A union-find structure is an efficient way of storing disjoint sets. Two sets are said to be disjoint if they have no elements in common.
# Original implementation courtesy of Phil Zucker
from collections import defaultdict
class UnionFind:
def __init__(self):
self.uf = {}
def __eq__(self, other):
return self.uf == other.uf
# Find the set representative
def find(self, x):
while x in self.uf:
x = self.uf[x]
return x
# Join two sets
def union(self, x, y):
x = self.find(x)
y = self.find(y)
if x is not y:
self.uf[x] = y
def related(self, x, y):
return self.find(x) == self.find(y)
# Get explicit representation
def components(self):
components = defaultdict(set)
for k in self.uf:
components[self.find(k)].add(k)
return componentsThe wikipedia article claims
For a sequence of m addition, union, or find operations on a disjoint-set forest with n nodes, the total time required is O(mα(n)), where α(n) is the extremely slow-growing inverse Ackermann function.
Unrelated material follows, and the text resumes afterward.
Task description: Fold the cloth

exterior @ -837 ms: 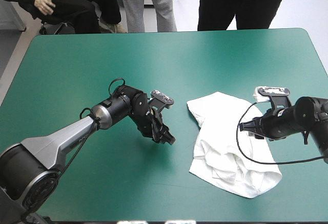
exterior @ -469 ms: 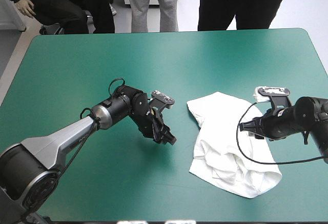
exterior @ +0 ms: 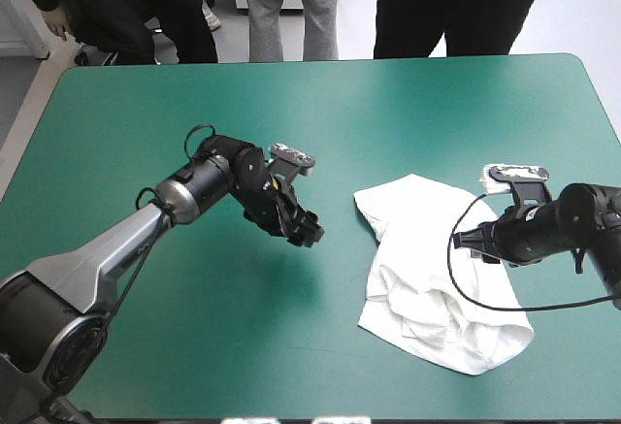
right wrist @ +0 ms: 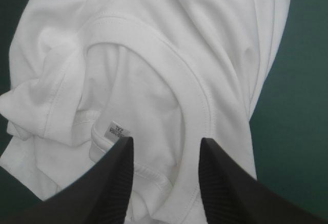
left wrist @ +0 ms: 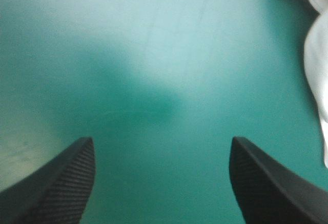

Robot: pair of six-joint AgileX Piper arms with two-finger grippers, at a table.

I don't understand this. How does the Ackermann function possibly show up here? Please help me understand. I have no idea.
I sat down and wrote a few property-based tests for this thing. Before we look at them; we're a testing company, so I thought it might be a useful exercise for us to try to come up with some properties to test for as a group. In fact we could probably spend the rest of the hour arguing about how best to do this.
import hypothesis.strategies as st
from hypothesis import assume
from hypothesis.stateful import Bundle, RuleBasedStateMachine, rule
from copy import deepcopy
def implies(a, b):
return (not a) or b
class UnionFindMachine(RuleBasedStateMachine):
def __init__(self):
super().__init__()
self.uf = UnionFind()
elements = Bundle("elements")
@rule(target=elements, element=st.integers())
def add_element(self, element):
return element
@rule(x=elements, y=elements)
def union(self, x, y):
self.uf.union(x, y)
# Arguably unnecessary.
@rule(x=elements)
def reflexivity(self, x):
assert self.uf.related(x, x)
# Also arguably unnecessary.
@rule(x=elements, y=elements)
def symmetry(self, x, y):
assert implies(self.uf.related(x, y), self.uf.related(y, x))
assert implies(self.uf.related(y, x), self.uf.related(x, y))
# This one I think is more meaningful.
@rule(x=elements, y=elements, z=elements)
def transitivity(self, x, y, z):
assume(self.uf.related(x, y))
assume(self.uf.related(y, z))
assert self.uf.related(x, z)
@rule(x=elements)
def representative(self, x):
representative = self.uf.find(x)
assert representative == self.uf.find(representative)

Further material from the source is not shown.